*Dataset content*.
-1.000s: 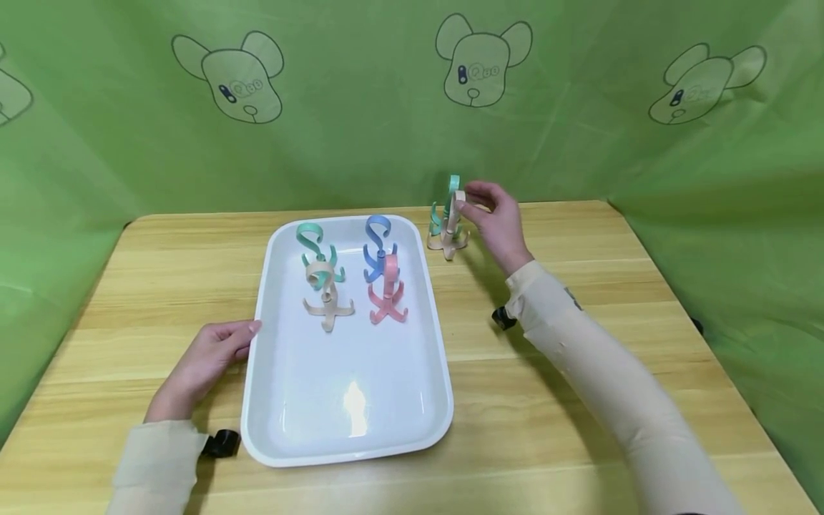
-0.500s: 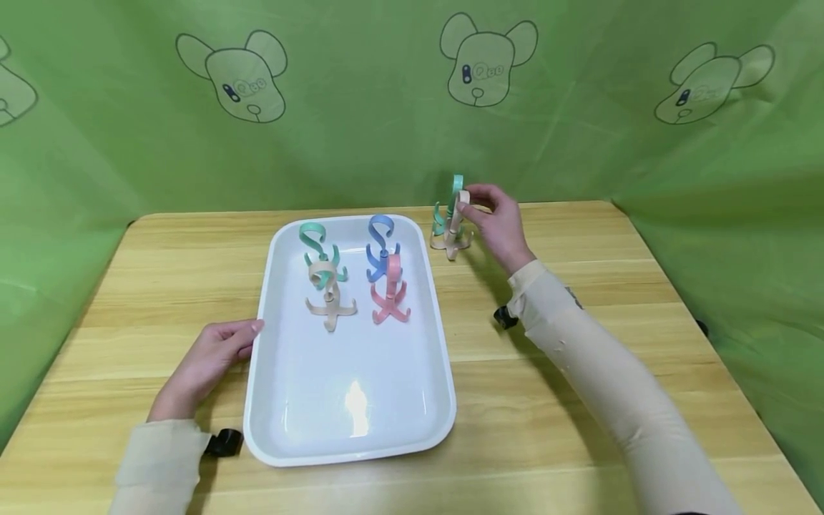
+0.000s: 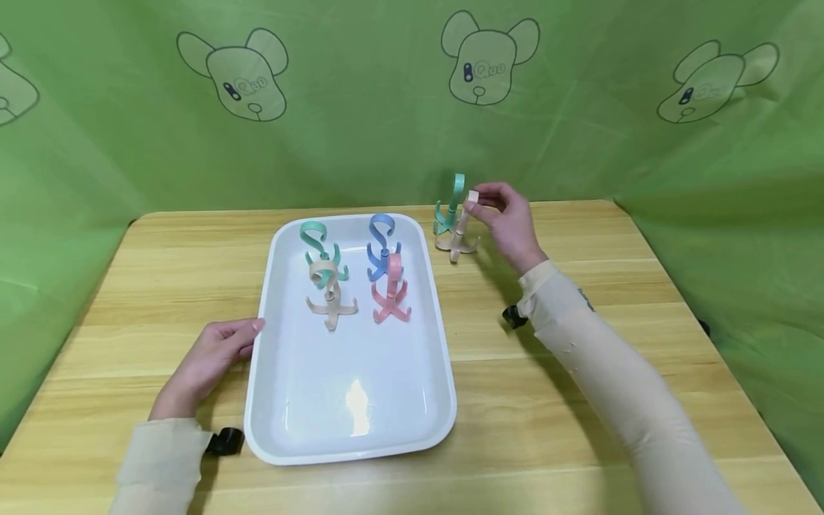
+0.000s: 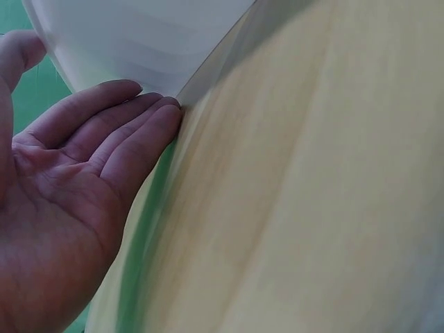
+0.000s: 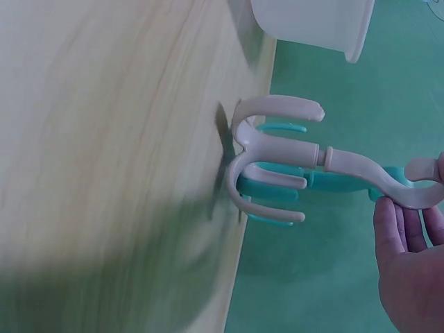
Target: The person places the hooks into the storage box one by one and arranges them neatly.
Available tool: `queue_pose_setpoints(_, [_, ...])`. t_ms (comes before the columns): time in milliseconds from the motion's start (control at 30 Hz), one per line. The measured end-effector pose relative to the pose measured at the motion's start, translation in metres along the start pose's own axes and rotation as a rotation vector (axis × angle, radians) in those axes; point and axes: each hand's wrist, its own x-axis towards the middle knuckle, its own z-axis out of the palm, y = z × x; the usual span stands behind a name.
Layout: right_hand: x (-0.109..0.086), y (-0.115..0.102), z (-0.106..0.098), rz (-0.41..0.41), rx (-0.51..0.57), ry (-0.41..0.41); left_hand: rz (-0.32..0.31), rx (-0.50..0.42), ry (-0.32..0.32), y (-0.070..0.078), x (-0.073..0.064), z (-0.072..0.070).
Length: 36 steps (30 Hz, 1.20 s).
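Observation:
My right hand [image 3: 512, 226] pinches the curved top of a beige multi-prong hanging hook [image 3: 458, 234] right of the tray. In the right wrist view, this beige hook [image 5: 281, 149] has its prongs close to the tabletop. A green hook [image 3: 458, 187] stands just behind it and is partly hidden in the right wrist view. With the thumb at the rim and extended fingers against the outer wall, my left hand [image 3: 209, 356] holds the left side of the white tray [image 3: 309, 400]. The left wrist view shows those fingertips at the tray's wall [image 4: 139, 48].
Inside the tray's far half stand a green hook [image 3: 314, 230], a blue hook [image 3: 383, 223], a pink hook [image 3: 394, 275] and a beige hook [image 3: 331, 306]. The wooden table [image 3: 547, 400] ends at a green printed curtain [image 3: 360, 143].
My right hand has moved slightly right with the beige hook, which now stands apart from the green one in the head view. My left hand keeps its place at the tray.

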Motion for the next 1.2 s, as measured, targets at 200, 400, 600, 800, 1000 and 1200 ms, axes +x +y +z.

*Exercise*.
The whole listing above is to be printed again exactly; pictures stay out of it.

*Response to the task*.
-1.000s: 
-0.500s: 
+0.000s: 
+0.000s: 
+0.000s: 
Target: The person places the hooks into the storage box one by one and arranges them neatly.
Available tool: `queue_pose_setpoints(_, [_, ...])`. t_ms (comes before the columns): time in milliseconds from the motion's start (control at 30 Hz), one per line. The measured end-effector pose relative to the pose measured at the motion's start, translation in metres along the start pose's own axes and rotation as a rotation vector (axis × angle, radians) in those axes; point and axes: each hand's wrist, its own x-axis towards the middle knuckle, its own z-axis out of the palm, y = z × x; the usual span stands behind a name.
Layout: right_hand: x (-0.109..0.086), y (-0.115..0.102), z (-0.106..0.098), rz (-0.41..0.41), rx (-0.51..0.57), ry (-0.41..0.41); left_hand: rz (-0.32..0.31), rx (-0.50..0.42), ry (-0.32..0.32), y (-0.070..0.078), x (-0.073..0.064), z (-0.072..0.070).
Length: 36 steps (30 Hz, 1.20 s).
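Observation:
My right hand [image 3: 512, 226] pinches the curved top of a beige multi-prong hanging hook [image 3: 458, 234] right of the tray. In the right wrist view, this beige hook [image 5: 281, 149] has its prongs close to the tabletop. A green hook [image 3: 458, 187] stands just behind it and is partly hidden in the right wrist view. With the thumb at the rim and extended fingers against the outer wall, my left hand [image 3: 209, 356] holds the left side of the white tray [image 3: 309, 400]. The left wrist view shows those fingertips at the tray's wall [image 4: 139, 48].
Inside the tray's far half stand a green hook [image 3: 314, 230], a blue hook [image 3: 383, 223], a pink hook [image 3: 394, 275] and a beige hook [image 3: 331, 306]. The wooden table [image 3: 547, 400] ends at a green printed curtain [image 3: 360, 143].
My right hand has moved slightly right with the beige hook, which now stands apart from the green one in the head view. My left hand keeps its place at the tray.
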
Motion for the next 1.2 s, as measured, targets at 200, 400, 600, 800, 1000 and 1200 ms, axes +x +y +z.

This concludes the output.